◆ Problem to work on
The word "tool" marks the lines you need; copy each of them from the data.

◆ Data below

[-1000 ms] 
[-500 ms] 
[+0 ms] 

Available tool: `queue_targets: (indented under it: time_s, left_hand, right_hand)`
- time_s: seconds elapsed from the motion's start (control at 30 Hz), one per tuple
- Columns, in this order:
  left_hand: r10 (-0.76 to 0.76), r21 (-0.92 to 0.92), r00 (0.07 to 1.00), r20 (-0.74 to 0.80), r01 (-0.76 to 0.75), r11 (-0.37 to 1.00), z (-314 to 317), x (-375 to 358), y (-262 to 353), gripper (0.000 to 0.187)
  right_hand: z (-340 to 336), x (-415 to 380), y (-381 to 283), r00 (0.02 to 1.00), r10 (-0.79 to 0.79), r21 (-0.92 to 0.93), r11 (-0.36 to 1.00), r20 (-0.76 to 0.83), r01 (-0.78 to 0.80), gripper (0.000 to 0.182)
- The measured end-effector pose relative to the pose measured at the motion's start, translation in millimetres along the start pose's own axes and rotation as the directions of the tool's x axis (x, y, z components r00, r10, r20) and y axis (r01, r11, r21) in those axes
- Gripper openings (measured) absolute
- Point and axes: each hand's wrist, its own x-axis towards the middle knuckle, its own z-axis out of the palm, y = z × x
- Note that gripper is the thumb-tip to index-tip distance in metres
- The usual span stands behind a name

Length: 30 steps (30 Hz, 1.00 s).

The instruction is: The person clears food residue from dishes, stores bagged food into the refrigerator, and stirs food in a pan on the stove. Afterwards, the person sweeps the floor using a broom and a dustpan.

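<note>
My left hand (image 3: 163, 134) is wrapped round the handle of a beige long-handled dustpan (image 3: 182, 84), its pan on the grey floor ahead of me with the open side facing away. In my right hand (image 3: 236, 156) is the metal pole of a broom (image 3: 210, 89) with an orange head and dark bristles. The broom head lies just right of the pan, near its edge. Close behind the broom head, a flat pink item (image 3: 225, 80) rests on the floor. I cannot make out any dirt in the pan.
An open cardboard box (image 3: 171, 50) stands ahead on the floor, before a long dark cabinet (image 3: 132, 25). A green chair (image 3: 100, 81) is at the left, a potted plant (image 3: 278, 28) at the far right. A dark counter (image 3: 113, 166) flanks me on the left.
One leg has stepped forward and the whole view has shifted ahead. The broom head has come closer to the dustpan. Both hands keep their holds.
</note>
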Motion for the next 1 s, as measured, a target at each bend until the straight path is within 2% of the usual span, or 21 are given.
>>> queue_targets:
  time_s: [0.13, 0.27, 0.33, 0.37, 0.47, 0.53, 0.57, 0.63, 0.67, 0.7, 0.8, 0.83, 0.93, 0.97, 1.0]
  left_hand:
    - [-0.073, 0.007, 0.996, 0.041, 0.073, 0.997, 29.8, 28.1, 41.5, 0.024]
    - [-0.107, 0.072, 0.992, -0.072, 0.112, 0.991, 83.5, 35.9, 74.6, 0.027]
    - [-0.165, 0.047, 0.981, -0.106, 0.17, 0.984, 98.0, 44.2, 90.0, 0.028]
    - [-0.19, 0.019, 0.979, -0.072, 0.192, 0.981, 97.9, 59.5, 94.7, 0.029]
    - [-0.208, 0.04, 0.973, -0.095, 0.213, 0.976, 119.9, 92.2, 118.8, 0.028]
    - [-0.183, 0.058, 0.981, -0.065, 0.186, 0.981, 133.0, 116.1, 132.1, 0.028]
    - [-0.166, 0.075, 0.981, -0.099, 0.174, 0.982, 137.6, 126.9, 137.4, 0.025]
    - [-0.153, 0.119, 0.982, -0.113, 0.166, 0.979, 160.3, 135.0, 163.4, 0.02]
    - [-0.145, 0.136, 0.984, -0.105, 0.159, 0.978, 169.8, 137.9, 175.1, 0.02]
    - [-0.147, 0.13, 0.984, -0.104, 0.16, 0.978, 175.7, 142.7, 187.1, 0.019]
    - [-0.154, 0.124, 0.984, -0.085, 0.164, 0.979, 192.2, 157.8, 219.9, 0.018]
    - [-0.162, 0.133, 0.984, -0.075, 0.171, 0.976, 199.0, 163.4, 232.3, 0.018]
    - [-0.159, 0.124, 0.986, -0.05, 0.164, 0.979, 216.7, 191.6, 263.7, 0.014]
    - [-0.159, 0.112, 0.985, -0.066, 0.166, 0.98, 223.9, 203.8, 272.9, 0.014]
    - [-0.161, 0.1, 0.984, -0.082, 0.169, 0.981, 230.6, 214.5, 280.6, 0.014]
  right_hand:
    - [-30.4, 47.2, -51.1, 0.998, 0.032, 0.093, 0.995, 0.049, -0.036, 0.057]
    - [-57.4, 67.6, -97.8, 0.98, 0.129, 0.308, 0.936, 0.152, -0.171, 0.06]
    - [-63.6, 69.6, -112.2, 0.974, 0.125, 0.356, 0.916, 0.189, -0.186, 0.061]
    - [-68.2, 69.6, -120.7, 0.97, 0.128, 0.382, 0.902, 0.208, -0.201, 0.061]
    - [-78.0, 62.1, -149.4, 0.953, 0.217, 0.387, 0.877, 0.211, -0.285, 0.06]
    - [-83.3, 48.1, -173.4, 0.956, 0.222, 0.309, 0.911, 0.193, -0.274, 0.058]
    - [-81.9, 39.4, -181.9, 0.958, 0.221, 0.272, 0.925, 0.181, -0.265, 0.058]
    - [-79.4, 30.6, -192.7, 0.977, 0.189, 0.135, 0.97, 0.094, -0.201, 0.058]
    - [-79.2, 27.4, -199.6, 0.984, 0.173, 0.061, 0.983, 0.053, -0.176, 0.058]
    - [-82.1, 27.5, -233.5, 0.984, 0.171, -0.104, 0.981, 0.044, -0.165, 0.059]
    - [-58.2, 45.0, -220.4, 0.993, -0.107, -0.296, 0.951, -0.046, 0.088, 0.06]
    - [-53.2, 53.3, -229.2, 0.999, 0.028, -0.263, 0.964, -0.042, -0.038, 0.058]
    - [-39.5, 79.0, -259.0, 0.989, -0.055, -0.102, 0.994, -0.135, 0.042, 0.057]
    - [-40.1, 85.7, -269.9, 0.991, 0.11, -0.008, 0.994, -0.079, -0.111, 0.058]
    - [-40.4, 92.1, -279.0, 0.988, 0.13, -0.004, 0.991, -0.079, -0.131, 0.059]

◆ Response box
Available tool: `queue_targets: (indented under it: time_s, left_hand, right_hand)`
- The measured end-effector pose relative to the pose measured at the motion's start, translation in millimetres along the start pose's own axes and rotation as the directions of the tool's x axis (x, y, z components r00, r10, r20) and y axis (r01, r11, r21) in those axes

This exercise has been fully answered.